Arrested in December 2016, prosecutors say he took millions of dollars in bribes from senior representatives of the Chinese conglomerate to facilitate mining rights while serving as a cabinet minister.
“Mahmoud Thiam engaged in a corrupt scheme to benefit himself at the expense of the people of Guinea,” said Acting Assistant Attorney General Blanco. “Corruption is a cancer on society that destabilizes institutions, inhibits fair and free competition, and imposes significant burdens on ordinary law-abiding people just trying to live their everyday lives. Today’s sentence sends a strong message to corrupt individuals like Thiam that if they attempt to use the U.S. financial system to hide their bribe money they will be investigated, held accountable, and punished.”

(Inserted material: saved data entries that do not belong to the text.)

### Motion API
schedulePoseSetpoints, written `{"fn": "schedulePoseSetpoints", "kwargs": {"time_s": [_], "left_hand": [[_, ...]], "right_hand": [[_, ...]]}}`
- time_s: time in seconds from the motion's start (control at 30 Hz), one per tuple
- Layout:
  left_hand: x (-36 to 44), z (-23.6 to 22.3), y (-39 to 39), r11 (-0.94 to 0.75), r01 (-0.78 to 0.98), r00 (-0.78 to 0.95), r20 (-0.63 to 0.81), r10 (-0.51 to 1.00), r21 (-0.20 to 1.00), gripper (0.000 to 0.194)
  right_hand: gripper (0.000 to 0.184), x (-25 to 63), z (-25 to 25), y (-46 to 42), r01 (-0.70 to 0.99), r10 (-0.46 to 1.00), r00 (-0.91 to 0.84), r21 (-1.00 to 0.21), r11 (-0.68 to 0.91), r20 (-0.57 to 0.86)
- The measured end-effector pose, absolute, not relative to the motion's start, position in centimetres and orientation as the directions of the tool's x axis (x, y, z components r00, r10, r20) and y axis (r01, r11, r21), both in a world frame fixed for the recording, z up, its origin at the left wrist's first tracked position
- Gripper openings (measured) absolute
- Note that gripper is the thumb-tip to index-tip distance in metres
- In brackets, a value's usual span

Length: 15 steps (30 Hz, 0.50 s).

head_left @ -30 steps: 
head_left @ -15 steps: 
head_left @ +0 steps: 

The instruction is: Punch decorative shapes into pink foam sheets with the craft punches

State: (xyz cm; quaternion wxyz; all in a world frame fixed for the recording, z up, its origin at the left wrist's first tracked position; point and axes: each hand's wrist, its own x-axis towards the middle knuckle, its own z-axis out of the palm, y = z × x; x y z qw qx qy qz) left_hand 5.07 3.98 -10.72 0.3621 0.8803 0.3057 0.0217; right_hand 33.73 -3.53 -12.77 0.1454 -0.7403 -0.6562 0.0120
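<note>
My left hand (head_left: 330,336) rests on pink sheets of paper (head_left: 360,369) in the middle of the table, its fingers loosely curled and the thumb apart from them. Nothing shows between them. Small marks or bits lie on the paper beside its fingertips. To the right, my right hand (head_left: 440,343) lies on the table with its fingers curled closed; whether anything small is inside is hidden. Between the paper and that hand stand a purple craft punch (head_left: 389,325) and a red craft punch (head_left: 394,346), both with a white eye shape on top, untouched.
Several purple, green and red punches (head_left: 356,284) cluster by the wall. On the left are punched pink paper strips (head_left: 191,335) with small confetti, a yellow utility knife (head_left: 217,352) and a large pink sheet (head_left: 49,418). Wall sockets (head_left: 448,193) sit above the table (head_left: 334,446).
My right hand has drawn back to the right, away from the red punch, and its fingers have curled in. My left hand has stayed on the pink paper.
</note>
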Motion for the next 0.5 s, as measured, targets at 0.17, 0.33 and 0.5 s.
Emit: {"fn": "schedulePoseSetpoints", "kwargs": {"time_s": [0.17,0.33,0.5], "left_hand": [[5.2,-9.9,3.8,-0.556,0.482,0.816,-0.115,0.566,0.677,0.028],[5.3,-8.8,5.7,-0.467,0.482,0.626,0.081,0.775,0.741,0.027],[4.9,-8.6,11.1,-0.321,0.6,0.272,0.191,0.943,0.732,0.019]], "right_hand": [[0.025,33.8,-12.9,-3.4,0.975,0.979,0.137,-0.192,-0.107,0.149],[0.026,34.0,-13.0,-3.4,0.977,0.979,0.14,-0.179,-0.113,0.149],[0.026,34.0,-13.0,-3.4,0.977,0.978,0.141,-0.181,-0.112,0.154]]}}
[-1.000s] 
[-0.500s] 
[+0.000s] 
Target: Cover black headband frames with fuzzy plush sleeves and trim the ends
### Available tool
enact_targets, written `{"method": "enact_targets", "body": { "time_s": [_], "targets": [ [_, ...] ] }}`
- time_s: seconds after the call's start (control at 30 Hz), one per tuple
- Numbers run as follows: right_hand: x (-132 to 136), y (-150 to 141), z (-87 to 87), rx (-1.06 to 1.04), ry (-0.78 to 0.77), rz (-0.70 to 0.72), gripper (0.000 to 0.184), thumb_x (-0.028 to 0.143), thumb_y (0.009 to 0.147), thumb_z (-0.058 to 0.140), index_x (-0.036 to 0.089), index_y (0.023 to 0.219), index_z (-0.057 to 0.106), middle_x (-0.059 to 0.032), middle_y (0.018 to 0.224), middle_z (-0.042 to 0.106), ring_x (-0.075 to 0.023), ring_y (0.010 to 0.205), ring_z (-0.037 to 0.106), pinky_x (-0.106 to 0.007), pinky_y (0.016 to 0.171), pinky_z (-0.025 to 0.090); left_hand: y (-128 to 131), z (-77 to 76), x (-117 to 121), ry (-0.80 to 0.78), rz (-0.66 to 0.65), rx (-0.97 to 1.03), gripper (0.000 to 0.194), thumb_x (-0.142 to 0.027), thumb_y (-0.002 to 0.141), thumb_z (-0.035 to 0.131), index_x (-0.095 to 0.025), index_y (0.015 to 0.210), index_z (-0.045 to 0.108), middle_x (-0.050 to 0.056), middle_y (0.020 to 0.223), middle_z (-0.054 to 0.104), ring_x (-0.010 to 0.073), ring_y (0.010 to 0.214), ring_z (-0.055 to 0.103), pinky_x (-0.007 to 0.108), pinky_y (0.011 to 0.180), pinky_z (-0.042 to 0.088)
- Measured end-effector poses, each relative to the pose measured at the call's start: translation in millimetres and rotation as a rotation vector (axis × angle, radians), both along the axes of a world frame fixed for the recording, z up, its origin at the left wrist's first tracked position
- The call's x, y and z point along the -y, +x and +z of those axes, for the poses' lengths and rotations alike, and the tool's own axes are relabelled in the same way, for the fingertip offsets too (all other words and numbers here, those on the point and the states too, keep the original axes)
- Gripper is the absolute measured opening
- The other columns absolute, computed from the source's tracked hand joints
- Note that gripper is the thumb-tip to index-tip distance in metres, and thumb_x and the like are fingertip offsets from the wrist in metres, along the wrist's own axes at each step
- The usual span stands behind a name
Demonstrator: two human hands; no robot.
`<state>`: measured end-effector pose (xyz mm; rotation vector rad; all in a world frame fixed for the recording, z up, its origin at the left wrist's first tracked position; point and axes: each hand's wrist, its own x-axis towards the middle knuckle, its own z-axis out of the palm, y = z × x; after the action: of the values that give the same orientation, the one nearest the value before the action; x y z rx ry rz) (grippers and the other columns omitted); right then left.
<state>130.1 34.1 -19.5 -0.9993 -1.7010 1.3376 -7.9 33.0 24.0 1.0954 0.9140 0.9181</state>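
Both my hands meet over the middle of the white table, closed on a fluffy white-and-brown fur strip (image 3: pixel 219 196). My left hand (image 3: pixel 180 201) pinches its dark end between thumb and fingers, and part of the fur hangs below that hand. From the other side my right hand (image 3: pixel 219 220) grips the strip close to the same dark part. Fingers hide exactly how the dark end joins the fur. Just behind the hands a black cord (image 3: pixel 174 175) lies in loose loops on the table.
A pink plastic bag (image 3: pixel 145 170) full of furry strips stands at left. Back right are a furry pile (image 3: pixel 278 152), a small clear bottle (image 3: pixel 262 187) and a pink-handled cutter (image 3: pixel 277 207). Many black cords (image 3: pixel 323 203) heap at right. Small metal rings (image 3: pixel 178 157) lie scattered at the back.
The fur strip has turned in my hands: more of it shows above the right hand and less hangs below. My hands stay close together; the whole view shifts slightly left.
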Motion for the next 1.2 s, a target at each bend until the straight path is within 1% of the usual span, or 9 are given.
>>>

“As a unanimous jury found at trial, Thiam abused his position as Guinea’s Minister of Mines to take millions in bribes from a Chinese conglomerate, and then launder that money through the American financial system,” said Acting U.S. Attorney Kim. “Enriching himself at the expense of one Africa’s poorest countries, Thiam used some of the Chinese bribe money to pay his children’s Manhattan private school tuition and to buy a $3.75 million estate in Dutchess County. Today’s sentence shows that if you send your crime proceeds to New York, whether from drug dealing, tax evasion or international bribery, you may very well find yourself at the front end of long federal prison term.”
"Thiam abused his official position, but the outcome shows that no one is above the law," said Assistant Director Stephen E. Richardson. "The FBI will not stand by while individuals attempt to live by their own rules and use the United States as a safe haven for their ill-gotten gains. I would like to applaud the dedicated investigators and prosecutors who have worked to hold those who have committed these crimes accountable for their illegal actions.”
“Today’s sentencing should remind the public that no matter who you are, or how much money you have, you’re not immune from prosecution. The FBI will continue to use all resources at our disposal to uncover crimes of this nature and expose them for what they really are,” said Assistant Director in Charge Sweeney.
According to evidence presented at trial, China Sonangol, CIF and their subsidiaries signed a series of agreements with Guinea that gave them lucrative mining rights in Guinea. In exchange for bribes paid by executives of China Sonangol and CIF, Thiam used his position as Minister of Mines to influence the Guinean government’s decision to enter into those agreements while serving as Guinea’s Minister of Mines and Geology from 2009 to 2010.
The evidence further showed that Thiam participated in a scheme to launder the bribe payments from 2009 to 2011, during which time China Sonangol and CIF paid him $8.5 million through a bank account in Hong Kong. Thiam then transferred approximately $3.9 million to bank accounts in the U.S. and used the money to pay for luxury goods and other expenses. To conceal the bribe payments, Thiam falsely claimed to banks in Hong Kong and the U.S. that he was employed as a consultant and that the money was income from the sale of land that he earned before he was a minister.